Catalina Martínez¹Carolina Alarcón¹Andrea Cid²Noemí Vilches²Claudia Radojkovic¹Enrique Guzmán-Gutiérrez¹Katia Saez¹Rodrigo Alonso³Andrea Sanchez^1*

• ¹Faculty of Pharmacy, Universidad de Concepción, Concepcion, Chile
• ²Universidad de Concepcion, Concepción, Chile
• ³center for advanced metabolic Medicine and Nutrition, Santiago, Chile

Background: Familial hypercholesterolemia (FH) is an inherited semidominant disorder characterized by high plasma cholesterol levels and increased risk of premature cardiovascular disease. More than 3,000 low-density lipoprotein receptor (LDLR) variants have been identified, most lack functional evidence to determine their pathogenicity.
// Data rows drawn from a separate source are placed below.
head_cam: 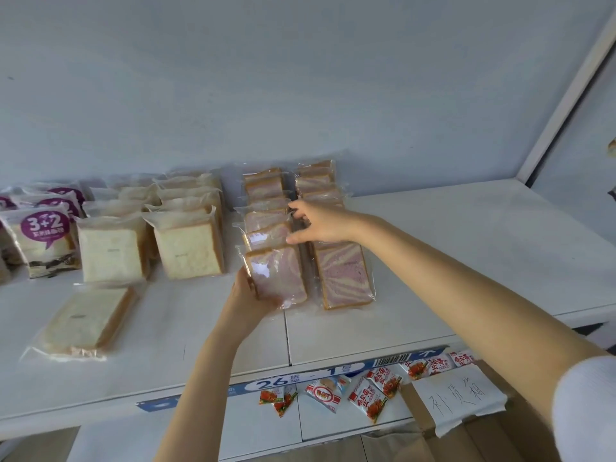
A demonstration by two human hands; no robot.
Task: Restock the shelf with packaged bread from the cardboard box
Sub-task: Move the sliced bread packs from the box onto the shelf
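Observation:
On the white shelf (466, 248) stand two rows of clear-wrapped pink marbled bread. My left hand (248, 298) grips the lower left edge of the front pink bread pack (278, 275) of the left row, holding it upright. My right hand (316, 221) reaches over that row, fingers spread and touching the tops of the pink packs (266, 228) behind it. The right row's front pack (343, 275) stands alone beside them. A corner of the cardboard box (500, 435) shows at the lower right.
White bread packs (188, 250) stand in rows to the left, and one white pack (83, 321) lies flat near the shelf's front. Purple-labelled packs (43, 235) fill the far left. Small red snack packets (370, 395) lie on the lower shelf, next to a handwritten paper note (463, 395).

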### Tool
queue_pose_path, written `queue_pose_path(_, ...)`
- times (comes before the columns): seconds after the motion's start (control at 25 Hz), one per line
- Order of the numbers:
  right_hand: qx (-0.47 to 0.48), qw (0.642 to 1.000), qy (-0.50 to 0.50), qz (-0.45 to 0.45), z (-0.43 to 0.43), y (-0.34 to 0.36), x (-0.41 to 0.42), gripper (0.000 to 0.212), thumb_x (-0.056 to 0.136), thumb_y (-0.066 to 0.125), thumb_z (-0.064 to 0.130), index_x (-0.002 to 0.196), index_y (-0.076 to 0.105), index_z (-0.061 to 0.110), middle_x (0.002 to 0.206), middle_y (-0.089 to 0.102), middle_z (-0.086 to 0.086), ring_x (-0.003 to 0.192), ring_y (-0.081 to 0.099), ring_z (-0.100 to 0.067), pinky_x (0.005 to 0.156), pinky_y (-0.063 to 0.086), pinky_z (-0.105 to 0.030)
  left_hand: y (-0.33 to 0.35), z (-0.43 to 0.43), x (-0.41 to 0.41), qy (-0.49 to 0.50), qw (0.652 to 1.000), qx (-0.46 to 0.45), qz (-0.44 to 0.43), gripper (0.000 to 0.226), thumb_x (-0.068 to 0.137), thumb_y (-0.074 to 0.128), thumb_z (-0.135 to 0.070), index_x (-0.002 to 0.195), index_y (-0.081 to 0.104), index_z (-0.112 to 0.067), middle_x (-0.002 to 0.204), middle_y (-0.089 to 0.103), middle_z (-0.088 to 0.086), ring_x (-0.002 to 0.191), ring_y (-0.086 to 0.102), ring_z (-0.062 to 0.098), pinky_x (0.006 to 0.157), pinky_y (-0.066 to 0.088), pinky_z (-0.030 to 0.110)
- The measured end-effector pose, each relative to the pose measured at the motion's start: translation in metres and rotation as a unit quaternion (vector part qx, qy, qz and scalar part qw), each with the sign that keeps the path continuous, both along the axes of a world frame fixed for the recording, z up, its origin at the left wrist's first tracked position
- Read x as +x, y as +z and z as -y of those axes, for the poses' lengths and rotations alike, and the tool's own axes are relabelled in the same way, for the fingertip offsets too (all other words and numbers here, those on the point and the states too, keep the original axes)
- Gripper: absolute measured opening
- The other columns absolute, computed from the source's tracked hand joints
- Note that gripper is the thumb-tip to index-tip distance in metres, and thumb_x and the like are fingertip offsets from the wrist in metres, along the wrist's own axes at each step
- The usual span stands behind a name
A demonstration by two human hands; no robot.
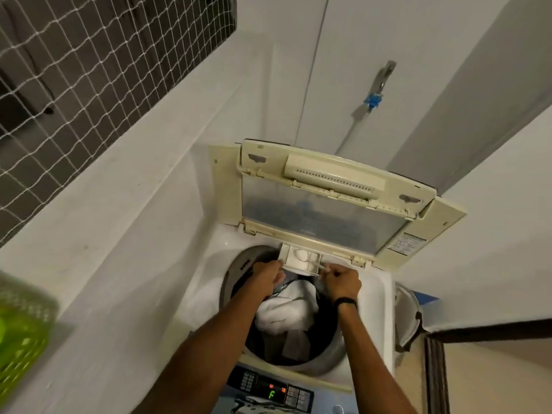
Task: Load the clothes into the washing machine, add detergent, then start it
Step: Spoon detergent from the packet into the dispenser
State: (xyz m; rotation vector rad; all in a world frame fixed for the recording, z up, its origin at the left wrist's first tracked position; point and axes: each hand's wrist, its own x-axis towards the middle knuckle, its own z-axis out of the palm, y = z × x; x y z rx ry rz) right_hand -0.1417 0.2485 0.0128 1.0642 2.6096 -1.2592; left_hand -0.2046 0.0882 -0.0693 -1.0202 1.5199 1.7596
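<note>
The white top-loading washing machine (377, 297) stands with its yellowed cream folding lid (322, 210) raised against the wall. A blurred lime-green plastic laundry basket (21, 333) sits on the ledge to its left. The clothes (286, 312), a crumpled white cloth over darker pieces, already lie in the drum, so loading looks done. The grey control panel (268, 392) is lit and shows a green character.

The step in hand is the detergent. The small white plastic detergent drawer (301, 259) is pulled out over the back rim of the drum, with something pale in its tray. The left hand (267, 274) has its fingers curled at the drawer's left front corner and seems to grip it. The right hand (343, 280) is clenched just beside the right corner — whether it pinches something small and pale or the drawer itself, I cannot tell.

Next, probably, comes sliding the drawer straight back — pressing evenly on both corners so it does not jam — then lowering the lid.
</note>
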Motion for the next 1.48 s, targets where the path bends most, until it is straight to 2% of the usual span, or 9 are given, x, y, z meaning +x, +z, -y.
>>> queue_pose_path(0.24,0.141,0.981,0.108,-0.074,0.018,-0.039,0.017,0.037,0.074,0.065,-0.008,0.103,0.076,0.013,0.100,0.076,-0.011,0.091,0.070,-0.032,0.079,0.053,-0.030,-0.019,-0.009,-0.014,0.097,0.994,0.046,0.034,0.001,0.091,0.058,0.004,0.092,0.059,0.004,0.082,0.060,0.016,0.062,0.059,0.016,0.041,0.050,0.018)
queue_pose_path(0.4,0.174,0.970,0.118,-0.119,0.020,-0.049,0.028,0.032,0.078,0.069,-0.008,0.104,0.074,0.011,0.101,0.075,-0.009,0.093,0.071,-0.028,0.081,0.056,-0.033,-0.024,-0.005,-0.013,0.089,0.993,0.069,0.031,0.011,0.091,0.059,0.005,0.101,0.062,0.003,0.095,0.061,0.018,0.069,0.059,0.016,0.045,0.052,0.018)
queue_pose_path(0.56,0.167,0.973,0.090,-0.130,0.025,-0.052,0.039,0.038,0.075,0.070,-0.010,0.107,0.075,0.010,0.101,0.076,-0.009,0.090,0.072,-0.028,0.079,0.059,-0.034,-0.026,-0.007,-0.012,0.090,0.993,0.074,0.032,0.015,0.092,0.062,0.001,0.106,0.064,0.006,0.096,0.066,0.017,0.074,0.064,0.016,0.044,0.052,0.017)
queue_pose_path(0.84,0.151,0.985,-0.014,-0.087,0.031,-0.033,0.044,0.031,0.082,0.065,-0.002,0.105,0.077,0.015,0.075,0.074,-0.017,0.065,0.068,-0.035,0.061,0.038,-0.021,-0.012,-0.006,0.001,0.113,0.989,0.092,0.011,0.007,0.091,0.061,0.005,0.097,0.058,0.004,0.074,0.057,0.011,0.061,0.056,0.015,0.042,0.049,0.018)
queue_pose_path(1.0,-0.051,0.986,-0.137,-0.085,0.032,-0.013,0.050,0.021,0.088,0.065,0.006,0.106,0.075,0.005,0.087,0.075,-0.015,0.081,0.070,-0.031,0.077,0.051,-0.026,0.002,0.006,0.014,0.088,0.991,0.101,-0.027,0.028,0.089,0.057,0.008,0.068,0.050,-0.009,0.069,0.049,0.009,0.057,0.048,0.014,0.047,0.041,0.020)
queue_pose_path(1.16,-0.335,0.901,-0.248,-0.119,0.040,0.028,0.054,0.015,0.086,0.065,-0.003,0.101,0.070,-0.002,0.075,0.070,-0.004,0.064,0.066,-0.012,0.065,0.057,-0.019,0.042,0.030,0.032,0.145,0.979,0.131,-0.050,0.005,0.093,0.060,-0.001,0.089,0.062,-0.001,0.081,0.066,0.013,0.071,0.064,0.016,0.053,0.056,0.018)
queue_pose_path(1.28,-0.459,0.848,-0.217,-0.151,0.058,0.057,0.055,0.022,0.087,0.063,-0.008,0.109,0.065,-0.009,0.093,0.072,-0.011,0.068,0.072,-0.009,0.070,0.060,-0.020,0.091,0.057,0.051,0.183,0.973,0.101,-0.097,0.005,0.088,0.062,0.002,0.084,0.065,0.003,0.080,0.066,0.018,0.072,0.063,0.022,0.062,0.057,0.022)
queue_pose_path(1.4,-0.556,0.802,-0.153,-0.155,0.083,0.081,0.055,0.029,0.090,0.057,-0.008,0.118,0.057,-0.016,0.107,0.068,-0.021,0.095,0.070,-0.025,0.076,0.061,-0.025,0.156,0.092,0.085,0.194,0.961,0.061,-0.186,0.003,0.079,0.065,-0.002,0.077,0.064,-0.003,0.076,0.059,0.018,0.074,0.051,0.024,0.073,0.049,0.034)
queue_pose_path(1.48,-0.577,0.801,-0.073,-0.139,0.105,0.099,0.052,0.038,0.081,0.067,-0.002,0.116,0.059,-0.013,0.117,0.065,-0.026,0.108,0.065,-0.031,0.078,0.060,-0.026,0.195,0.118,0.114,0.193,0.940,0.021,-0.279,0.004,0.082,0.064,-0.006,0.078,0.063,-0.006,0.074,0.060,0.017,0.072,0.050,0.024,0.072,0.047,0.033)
One of them is the exon13_15dup, the most frequent FH-causing variant in Chile. However, its functional impact is poorly understood. Objective: To determine the functional impact of the exon13_15dup variant in the LDLR, in familial hypercholesterolemia patients. Methods: Three heterozygous carriers of an exon 13-15 duplication and five wild type subjects were recruited. The peripheral blood mononuclear cells were isolated and differentiated to macrophages. The LDLR expression levels on the cell membrane were evaluated by flow cytometry, subcellular localization by confocal microscopy and LDL incorporation by LDL-FITC uptake assays. Results. The exon13_15dup variant leads to significantly increased cell-surface LDLR expression and enhanced localization in the endoplasmic reticulum. This results in a reduced capacity for LDL uptake in patient cells, with principal component analysis highlighting distinct differences in LDLR localization compared to wild-type samples. Conclusions: The functional analysis showed that the mutation affects the proper transport and function of LDLR, resulting in a dysfunctional protein that cannot effectively internalize LDL.